Eat healthy, well-balanced meals
Aside from doing your skincare regimen religiously, you may also be able to keep your skin healthy and acne-free skin by eating nutritious and well-balanced meals and minimizing consumption of food that might aggravate your acne. While you don’t have to give up these foods entirely, it’s always best to eat them in moderation.
- Dairy – Minimize your intake of dairy, whether it’s milk, cheese, or ice cream. As it is packed with artificial hormones, it may further throw off your body’s fluctuating hormone levels during menopause and contribute to future breakouts.
- High glycemic food – Avoid food that’s high on the glycemic index. This is usually starchy or sugary food such as white bread, rice, and potatoes.
- Some studies have shown that people who suffer from acne tend to have diets that are richer in carbohydrates compared to those without acne. The latter also had lower IGF-1, which is a chemical commonly associated with acne development.
- Fried food – As you might already know, fried food isn’t good for your skin or your overall health. Vegetable oil can be highly reactive and oxidative when superheated. It can bring free radicals into your body. These free radicals act as toxins that make your cells age faster.

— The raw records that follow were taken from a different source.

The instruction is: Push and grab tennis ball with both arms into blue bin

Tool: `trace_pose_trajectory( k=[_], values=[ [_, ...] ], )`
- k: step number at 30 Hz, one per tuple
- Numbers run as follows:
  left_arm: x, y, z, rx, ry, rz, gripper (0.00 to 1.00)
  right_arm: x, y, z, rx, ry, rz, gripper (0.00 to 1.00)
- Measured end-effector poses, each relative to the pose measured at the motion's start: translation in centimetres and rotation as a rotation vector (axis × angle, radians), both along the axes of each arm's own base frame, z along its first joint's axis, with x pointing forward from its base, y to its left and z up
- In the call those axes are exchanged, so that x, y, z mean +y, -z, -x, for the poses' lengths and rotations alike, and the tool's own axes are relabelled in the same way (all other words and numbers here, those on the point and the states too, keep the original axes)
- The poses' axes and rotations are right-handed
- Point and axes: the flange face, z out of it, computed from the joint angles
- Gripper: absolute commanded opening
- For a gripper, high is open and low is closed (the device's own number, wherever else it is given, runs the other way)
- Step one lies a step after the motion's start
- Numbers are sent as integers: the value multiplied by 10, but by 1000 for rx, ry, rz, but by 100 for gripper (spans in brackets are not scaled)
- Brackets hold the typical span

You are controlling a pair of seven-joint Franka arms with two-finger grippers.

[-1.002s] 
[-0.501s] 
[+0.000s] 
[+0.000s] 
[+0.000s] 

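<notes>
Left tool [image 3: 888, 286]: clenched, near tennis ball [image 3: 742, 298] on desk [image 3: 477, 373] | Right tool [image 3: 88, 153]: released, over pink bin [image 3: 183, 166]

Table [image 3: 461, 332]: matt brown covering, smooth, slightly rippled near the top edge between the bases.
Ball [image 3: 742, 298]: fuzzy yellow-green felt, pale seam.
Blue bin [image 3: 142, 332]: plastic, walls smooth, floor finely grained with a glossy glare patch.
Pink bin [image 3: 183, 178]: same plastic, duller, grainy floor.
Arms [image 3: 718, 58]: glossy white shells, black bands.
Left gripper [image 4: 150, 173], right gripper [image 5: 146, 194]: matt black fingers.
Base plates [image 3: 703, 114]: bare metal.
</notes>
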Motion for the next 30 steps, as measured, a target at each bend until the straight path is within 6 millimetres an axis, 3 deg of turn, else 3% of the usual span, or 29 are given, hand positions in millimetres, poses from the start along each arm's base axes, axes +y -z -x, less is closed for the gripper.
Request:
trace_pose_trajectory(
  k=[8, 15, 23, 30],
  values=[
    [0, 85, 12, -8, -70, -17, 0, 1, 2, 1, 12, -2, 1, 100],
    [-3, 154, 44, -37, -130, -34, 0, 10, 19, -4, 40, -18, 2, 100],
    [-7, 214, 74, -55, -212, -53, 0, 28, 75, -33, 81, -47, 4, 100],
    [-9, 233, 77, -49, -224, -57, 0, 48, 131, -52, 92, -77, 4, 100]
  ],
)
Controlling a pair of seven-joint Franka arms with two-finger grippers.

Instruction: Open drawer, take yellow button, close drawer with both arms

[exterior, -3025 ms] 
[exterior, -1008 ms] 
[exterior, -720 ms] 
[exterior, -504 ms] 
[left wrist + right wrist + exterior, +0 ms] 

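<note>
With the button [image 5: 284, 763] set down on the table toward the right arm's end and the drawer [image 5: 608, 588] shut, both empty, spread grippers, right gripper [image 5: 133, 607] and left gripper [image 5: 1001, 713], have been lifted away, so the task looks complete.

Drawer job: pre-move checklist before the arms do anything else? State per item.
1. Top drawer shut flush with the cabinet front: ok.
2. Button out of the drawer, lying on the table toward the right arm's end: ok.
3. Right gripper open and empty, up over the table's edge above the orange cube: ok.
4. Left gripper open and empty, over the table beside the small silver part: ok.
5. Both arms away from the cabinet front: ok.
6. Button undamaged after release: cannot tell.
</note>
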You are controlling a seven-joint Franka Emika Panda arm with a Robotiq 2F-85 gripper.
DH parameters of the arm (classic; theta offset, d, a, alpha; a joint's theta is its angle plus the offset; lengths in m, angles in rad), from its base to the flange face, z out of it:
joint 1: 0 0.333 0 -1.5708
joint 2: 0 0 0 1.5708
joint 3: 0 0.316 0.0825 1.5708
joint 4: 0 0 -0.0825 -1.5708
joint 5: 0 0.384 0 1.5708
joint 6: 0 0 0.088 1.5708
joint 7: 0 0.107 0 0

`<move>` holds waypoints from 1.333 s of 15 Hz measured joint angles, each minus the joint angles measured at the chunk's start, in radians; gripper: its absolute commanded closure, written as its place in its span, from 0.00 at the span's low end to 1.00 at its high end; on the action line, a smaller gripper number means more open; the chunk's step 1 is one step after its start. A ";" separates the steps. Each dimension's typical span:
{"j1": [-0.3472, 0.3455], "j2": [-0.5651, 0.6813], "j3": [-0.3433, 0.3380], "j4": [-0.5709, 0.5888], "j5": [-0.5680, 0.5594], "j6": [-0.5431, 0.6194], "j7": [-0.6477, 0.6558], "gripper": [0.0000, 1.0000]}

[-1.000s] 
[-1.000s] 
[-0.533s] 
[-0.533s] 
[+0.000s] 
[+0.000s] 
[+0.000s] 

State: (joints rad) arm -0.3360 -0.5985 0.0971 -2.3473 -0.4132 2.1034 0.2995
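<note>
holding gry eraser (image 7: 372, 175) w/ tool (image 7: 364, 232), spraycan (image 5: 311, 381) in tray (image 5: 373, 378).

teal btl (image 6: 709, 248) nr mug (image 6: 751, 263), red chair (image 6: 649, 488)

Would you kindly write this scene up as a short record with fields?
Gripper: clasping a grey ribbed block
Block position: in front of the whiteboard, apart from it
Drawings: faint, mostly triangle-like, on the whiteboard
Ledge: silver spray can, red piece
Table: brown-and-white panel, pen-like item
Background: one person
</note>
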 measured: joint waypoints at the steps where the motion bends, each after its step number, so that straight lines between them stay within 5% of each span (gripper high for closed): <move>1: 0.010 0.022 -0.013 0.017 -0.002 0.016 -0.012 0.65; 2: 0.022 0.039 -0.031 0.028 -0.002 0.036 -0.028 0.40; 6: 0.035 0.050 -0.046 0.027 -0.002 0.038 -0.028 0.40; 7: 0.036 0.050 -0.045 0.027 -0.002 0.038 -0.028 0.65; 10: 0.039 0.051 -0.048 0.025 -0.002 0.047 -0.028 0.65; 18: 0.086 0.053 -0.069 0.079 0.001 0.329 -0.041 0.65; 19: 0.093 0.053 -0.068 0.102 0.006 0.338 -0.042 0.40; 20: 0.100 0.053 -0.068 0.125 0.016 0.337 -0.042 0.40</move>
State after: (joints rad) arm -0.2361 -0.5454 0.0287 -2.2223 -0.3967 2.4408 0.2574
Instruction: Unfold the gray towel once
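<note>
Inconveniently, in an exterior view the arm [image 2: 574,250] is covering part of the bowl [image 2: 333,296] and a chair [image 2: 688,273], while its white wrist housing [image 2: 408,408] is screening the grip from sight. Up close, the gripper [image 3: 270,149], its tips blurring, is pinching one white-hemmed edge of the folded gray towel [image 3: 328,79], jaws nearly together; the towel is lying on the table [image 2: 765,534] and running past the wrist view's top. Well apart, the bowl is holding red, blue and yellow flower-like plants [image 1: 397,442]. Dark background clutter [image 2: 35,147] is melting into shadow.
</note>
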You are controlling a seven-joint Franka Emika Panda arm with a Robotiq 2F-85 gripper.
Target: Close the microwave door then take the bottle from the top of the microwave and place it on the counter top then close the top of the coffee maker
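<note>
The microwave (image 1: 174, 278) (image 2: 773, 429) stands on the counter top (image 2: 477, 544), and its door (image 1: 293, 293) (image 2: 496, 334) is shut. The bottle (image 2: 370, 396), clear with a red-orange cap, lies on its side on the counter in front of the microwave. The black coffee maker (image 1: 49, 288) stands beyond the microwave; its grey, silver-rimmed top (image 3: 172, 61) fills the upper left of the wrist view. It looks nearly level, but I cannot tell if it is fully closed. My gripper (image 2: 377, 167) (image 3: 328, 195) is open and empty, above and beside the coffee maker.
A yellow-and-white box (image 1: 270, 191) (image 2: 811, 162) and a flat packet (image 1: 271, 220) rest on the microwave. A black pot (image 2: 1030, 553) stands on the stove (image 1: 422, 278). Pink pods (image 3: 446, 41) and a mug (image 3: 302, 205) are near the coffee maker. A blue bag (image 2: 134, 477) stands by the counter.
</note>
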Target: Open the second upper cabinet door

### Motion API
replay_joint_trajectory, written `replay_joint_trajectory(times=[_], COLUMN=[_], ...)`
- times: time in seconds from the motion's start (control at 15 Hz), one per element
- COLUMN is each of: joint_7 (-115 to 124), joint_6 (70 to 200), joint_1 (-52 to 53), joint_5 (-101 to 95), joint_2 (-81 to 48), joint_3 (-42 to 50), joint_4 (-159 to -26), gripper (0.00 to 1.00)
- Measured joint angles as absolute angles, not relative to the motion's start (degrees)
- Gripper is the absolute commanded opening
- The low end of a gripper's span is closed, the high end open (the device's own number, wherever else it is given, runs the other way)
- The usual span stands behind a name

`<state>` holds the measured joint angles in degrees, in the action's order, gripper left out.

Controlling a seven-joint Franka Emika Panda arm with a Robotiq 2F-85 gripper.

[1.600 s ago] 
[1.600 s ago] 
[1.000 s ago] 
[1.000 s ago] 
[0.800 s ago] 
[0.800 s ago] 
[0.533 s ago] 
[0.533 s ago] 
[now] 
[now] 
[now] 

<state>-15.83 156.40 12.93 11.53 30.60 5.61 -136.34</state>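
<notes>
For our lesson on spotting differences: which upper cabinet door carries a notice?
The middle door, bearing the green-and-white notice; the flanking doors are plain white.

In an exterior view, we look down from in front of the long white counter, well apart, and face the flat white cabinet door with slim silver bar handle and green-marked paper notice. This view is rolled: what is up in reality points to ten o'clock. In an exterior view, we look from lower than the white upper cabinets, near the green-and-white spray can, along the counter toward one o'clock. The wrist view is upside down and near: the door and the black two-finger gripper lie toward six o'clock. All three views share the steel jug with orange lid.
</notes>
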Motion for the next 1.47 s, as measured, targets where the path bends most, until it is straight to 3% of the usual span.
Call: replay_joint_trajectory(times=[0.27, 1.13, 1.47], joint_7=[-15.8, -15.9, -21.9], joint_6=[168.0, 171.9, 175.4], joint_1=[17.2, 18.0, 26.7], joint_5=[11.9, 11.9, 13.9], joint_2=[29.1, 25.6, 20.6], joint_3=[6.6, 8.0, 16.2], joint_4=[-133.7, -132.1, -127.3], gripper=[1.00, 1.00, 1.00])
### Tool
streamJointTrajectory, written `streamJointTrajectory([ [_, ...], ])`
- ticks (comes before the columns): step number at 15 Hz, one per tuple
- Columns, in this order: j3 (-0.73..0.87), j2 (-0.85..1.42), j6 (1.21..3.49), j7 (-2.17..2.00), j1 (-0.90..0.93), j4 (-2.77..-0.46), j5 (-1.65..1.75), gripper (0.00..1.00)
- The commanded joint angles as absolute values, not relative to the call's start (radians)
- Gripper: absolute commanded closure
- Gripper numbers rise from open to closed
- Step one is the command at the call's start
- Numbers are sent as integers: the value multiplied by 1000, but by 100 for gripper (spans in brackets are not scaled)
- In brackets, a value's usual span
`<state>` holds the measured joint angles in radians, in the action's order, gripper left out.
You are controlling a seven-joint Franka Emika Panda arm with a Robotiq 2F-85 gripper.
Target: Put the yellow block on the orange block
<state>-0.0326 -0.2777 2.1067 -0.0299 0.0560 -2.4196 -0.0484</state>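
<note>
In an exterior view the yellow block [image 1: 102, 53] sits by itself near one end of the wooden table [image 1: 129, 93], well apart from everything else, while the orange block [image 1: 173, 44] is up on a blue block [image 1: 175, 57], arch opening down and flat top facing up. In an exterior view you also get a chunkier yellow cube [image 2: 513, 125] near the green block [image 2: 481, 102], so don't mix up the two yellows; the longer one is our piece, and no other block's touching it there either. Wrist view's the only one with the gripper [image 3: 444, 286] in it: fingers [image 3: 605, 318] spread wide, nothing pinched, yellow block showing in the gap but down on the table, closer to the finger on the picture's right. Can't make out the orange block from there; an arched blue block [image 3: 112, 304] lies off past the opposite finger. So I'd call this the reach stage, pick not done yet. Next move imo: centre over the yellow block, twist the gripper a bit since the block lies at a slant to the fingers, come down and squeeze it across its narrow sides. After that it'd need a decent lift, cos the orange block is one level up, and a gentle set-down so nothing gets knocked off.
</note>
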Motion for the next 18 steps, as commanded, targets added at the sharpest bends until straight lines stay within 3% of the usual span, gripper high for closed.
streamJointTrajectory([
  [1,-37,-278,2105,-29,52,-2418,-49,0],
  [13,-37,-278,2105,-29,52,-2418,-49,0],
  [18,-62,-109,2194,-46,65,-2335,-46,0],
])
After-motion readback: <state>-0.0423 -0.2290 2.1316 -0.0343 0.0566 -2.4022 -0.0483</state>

Thus, aside from potentially causing flare-ups, fried food can make the signs of aging more visible.
- Alcohol – Alcohol can further dry out your skin and make its natural defenses even more vulnerable to environmental factors. Aside from triggering breakouts, excessive alcohol consumption can also make the signs of aging more evident. It reduces your body’s vitamin A supply, which is crucial to the regeneration of new cells. This can further lead to dehydration, loss of collagen, and redness. Limit your alcohol intake if you’re trying to keep your acne at bay. Your skin is no longer as supple and as hydrated as it used to be.
So, what else can you do to prevent acne during menopause?
If you’re feeling stressed or tense about menopause, try engaging in regular exercise. Go for morning jogs or walks around the neighborhood. Regular aerobic exercises, even for just a few minutes a day, can help alleviate stress, which can impact your skin’s health. Exercising can improve your mood, promote feelings of relaxation, and promote skin health. It boosts collagen production and increases the rate of cell turnover. It also promotes blood circulation by carrying oxygen and nutrients to all the organs, including the skin, giving you a post-workout glow.
Of course, after a good workout, remember to take care of your skin. Otherwise, the heat and sweat from exercise might cause irritation. Don’t forget to immediately take a shower or to change into clean clothes right after. Stay in your sports clothes or sweatshirts might trigger acne breakouts or make your skin feel itchy. Get all the sweat and grime off using a gentle cleanser.
The prevalence of acne in your adult life, especially during menopause, can be affected by your skincare habits and your lifestyle. Although menopausal acne is temporary, the sudden physical changes can be both overwhelming and distressing for many women.
If you’re already experiencing these changes, try not stressing over acne, as this would only aggravate the problem. Keep in mind that menopausal acne is normal and there are plenty of ways through which you can prevent, treat, or manage flare-ups. Maintaining good hygiene, getting the best products for acne, and embracing healthy lifestyle habits can help keep your skin clear and healthy.